In researching my book “Ashli: The Untold Story of the Women of January 6,” I took my first serious look at this potential scandal.
I say “potential” because an event becomes a “scandal” only when the New York Times calls it a “scandal” on its front page. “Diddygate” has crossed this Rubicon. “Pizzagate” is nowhere close.
[…]In fact, the Q phenomenon does have a strong association with Pizzagate, the reputed high-level ring of pedophiles that involves, most prominently, John Podesta, Hillary Clinton’s 2016 campaign chair.
The Left, of course, ridicules Pizzagate, and the respectable conservative media dare not even mention it, but before readers dismiss it, they might watch the movie “Out of Shadows.”

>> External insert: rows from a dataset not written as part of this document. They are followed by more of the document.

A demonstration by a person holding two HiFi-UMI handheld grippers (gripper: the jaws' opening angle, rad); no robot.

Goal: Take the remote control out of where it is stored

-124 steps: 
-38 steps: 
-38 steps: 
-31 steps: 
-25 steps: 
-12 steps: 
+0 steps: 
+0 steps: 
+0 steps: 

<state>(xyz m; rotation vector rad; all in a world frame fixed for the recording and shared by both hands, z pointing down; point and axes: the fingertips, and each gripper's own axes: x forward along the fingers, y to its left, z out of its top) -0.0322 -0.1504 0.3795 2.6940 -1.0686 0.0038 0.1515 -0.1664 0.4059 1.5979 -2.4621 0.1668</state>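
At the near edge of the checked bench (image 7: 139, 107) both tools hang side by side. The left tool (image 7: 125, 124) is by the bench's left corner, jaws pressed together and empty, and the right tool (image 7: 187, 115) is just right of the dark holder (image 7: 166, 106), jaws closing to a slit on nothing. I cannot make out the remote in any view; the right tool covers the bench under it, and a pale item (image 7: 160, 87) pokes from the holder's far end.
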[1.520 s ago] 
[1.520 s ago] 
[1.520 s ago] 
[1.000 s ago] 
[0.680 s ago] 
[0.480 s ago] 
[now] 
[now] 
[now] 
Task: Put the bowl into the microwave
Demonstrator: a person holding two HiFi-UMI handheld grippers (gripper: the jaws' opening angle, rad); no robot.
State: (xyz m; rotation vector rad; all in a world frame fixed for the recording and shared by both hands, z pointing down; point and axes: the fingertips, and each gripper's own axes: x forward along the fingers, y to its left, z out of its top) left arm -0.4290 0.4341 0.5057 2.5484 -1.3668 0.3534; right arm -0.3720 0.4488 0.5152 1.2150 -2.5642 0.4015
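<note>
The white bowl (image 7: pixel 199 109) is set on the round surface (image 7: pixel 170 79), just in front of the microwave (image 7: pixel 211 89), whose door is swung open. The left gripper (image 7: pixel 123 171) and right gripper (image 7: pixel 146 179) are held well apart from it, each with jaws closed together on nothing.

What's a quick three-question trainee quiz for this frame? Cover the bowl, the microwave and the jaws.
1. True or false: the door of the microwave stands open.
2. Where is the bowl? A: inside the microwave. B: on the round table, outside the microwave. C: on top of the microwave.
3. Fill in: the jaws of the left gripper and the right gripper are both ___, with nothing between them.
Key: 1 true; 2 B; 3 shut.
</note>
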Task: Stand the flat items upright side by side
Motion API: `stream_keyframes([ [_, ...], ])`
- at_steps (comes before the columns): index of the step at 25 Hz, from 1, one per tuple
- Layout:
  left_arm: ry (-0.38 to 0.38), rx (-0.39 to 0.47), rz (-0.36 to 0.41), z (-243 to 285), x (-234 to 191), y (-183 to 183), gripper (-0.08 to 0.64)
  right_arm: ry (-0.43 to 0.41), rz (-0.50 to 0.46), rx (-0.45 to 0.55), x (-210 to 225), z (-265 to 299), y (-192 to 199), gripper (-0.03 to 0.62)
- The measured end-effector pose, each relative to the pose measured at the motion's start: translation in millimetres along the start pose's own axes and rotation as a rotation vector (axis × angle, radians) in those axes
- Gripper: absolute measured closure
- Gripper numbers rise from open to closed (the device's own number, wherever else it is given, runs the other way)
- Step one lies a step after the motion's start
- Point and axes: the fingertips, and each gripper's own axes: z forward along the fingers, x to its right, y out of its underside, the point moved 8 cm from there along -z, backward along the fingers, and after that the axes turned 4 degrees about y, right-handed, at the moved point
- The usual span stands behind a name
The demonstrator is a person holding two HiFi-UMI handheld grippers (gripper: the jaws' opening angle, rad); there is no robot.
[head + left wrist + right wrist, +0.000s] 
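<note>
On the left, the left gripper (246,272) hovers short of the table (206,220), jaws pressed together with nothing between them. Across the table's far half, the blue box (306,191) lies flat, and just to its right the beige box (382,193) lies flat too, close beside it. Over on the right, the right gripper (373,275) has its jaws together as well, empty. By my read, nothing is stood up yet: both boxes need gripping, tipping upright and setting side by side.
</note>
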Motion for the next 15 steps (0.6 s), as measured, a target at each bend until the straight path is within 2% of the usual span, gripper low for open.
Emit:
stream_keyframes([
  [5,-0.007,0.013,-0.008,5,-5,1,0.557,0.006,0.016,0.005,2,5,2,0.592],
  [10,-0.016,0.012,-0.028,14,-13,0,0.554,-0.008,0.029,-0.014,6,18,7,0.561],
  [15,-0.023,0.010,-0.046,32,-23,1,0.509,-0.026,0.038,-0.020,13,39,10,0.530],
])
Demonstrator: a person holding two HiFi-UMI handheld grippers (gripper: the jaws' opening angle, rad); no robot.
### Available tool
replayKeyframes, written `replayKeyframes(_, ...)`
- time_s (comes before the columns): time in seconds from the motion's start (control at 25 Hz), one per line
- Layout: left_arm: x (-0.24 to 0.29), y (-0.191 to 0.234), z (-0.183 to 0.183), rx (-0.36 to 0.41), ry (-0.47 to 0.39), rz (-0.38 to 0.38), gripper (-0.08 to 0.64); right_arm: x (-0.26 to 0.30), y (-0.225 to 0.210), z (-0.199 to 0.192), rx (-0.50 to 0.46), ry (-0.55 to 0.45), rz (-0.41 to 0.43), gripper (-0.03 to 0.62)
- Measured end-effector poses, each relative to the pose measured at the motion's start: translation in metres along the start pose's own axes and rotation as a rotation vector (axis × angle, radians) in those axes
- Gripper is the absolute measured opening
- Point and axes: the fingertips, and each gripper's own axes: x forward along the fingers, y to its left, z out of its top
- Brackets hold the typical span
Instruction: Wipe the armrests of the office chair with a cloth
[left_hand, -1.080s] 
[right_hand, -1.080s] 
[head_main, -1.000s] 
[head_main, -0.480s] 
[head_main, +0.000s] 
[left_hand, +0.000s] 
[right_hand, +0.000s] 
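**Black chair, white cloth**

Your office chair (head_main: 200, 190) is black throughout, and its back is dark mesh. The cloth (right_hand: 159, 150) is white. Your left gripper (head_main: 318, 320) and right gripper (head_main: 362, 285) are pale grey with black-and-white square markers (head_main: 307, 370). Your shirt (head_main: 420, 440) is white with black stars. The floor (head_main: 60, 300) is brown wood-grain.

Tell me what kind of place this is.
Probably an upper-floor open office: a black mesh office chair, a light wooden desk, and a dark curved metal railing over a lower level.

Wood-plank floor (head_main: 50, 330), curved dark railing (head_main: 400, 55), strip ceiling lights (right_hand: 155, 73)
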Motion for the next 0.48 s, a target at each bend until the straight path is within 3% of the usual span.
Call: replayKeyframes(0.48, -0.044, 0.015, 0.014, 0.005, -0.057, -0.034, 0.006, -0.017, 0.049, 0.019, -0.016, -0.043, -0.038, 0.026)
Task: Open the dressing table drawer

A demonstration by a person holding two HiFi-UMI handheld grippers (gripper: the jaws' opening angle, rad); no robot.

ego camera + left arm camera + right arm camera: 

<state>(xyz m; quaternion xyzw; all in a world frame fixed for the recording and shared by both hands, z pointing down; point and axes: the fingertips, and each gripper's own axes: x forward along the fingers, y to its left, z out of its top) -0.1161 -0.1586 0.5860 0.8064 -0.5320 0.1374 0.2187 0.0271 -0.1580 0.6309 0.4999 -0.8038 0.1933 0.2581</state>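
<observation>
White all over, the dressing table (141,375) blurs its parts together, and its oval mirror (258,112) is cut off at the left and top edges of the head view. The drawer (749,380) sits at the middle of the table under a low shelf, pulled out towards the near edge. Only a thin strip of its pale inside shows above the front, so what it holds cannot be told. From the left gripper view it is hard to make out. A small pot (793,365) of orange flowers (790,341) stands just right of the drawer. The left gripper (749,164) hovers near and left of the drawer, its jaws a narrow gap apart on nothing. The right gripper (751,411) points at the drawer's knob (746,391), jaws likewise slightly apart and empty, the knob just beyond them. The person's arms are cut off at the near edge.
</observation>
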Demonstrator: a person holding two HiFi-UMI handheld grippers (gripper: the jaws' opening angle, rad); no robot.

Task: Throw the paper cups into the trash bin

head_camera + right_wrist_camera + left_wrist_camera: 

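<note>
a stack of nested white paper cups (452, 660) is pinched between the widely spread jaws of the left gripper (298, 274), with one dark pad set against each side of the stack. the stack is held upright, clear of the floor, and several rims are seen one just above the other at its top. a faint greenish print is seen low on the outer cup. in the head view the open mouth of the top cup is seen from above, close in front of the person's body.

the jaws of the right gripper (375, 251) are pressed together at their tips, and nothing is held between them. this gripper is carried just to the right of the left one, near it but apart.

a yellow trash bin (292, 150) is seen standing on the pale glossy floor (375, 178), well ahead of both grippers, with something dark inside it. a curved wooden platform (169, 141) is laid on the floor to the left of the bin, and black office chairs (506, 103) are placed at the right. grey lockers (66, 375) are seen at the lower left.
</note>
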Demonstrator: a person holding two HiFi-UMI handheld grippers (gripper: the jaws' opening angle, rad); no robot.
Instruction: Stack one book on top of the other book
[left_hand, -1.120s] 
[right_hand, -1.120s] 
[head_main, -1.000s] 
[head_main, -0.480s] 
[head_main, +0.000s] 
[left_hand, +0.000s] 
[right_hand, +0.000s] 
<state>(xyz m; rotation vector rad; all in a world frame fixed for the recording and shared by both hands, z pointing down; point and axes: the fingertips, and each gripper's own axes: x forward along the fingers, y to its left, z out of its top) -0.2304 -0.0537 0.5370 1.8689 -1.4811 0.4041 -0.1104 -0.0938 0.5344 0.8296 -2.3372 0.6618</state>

Cashill then did a copy-and-paste from an April column in which he touted this film and its star, Liz Crokin, in which former Clinton official John Podesta is smear as a pedophile, adding that Crokin’s “deconstruction of the coded language in the Podesta emails obtained by Wikileaks could make Hillary sweat.” As we pointed out at the time, neither Crokin nor Cashill offered any evidence that Pizzagate is real; indeed, Crokin has discredited herself by recklessly accusing various people of being pedophiles. As far as “Out of Shadows” goes, it’s a deceptive piece of crap; as one observer noted, it “blends real historical events with imagined ones, leaning on the authenticity of the former to justify the wild extrapolations of the latter,” using the Jeffrey Epstein scandal to try and prove that Pizzagate is real.
Cashill concluded with a flurry of alleged guilt-by-association connections — just what you’d expect from a reckless conspiracy theorist who doesn’t actually care whether what he says is true.